There are various antacid medications that your vet may prescribe and alongside these it is important to feed and manage your horse or pony in a way that reduces the risk of ulcers recurring. The following tips should be implemented:
- Feed plenty of forage to increase chew time and therefore saliva production which will naturally regulate the levels of acidity in the stomach. Use low-calorie forages for good doers to provide chew time without weight gain.
- Focus on feeding little and often – dividing the total forage ration in to as many small meals as possible helps to keep the time the stomach is empty as short as possible.
- Try to avoid the use of cereal-based concentrates as these create more acidic condition in the gut. Instead use more digestible fibre sources like alfalfa with added oil to meet the energy requirements. For example, Dengie Healthy Tummy provides 11.5MJ/kg of slow release energy, which is the equivalent to a medium energy mix. On a kilo for kilo basis Dengie Alfa-A Oil provides the same energy level as a conditioning or competition mix.
- Include alfalfa in the ration, as research has shown alfalfa is a better buffer to acidity than other fibre sources due to its protein and calcium content.
- Feed a small amount of fibre in the time before tacking up to ride so the horse doesn’t have an empty stomach when ridden – a handful or two of a chopped fibre is ideal. The exercise intensity may need to be reduced for horses with ulcers to allow time to recover.
- Turn out as much as possible and try to avoid any unnecessarily stressful situations.
A 16.2hh Warmblood mare who previously worked at medium level dressage was reowned for being stressy, a poor doer and unsettled in the stable. She was given a gastrocscope which confirmed the presence of ulcers. The Dengie Nutrition team recommended the following diet.

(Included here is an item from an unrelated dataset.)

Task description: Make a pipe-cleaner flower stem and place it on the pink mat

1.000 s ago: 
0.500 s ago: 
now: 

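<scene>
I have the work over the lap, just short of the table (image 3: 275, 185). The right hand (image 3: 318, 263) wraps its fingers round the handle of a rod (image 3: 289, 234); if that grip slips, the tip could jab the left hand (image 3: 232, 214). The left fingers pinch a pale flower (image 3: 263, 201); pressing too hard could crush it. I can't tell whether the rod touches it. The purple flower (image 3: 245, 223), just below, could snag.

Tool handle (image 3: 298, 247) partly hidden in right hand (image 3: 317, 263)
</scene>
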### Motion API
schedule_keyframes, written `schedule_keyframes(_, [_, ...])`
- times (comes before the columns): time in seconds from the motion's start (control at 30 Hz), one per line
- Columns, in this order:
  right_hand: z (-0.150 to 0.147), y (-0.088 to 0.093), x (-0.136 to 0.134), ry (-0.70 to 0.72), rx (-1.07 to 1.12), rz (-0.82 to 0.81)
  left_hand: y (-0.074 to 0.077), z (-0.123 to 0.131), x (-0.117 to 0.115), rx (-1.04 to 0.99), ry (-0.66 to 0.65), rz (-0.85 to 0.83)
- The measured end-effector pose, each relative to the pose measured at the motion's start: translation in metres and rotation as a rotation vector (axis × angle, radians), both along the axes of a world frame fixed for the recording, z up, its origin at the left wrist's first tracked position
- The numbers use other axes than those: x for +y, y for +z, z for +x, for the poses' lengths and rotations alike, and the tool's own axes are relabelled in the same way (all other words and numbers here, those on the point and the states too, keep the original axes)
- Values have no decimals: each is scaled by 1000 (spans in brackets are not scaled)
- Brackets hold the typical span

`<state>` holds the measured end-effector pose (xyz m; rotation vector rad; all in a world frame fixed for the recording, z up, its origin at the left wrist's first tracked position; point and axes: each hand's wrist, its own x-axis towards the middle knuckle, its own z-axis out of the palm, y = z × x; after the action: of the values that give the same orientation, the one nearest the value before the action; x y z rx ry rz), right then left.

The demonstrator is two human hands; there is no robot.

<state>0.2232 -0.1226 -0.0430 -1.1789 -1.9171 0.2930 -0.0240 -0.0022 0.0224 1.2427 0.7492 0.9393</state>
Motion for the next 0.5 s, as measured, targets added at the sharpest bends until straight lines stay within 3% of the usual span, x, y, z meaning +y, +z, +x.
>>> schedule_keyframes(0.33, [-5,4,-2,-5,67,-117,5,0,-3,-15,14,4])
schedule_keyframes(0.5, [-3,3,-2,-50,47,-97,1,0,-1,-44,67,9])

Dengie Healthy Tummy 2.5kg – a pure alfalfa feed that provides a high specification of vitamins and minerals when fed at the recommended level. It is low in sugar and starch and contains Protexin In-Feed Formula which supplies prebiotics and yeast to promote a healthy microbial population vital for fibre digestion.
After around 2.5 months on the new diet the mare was re-scoped and the ulcers had gone.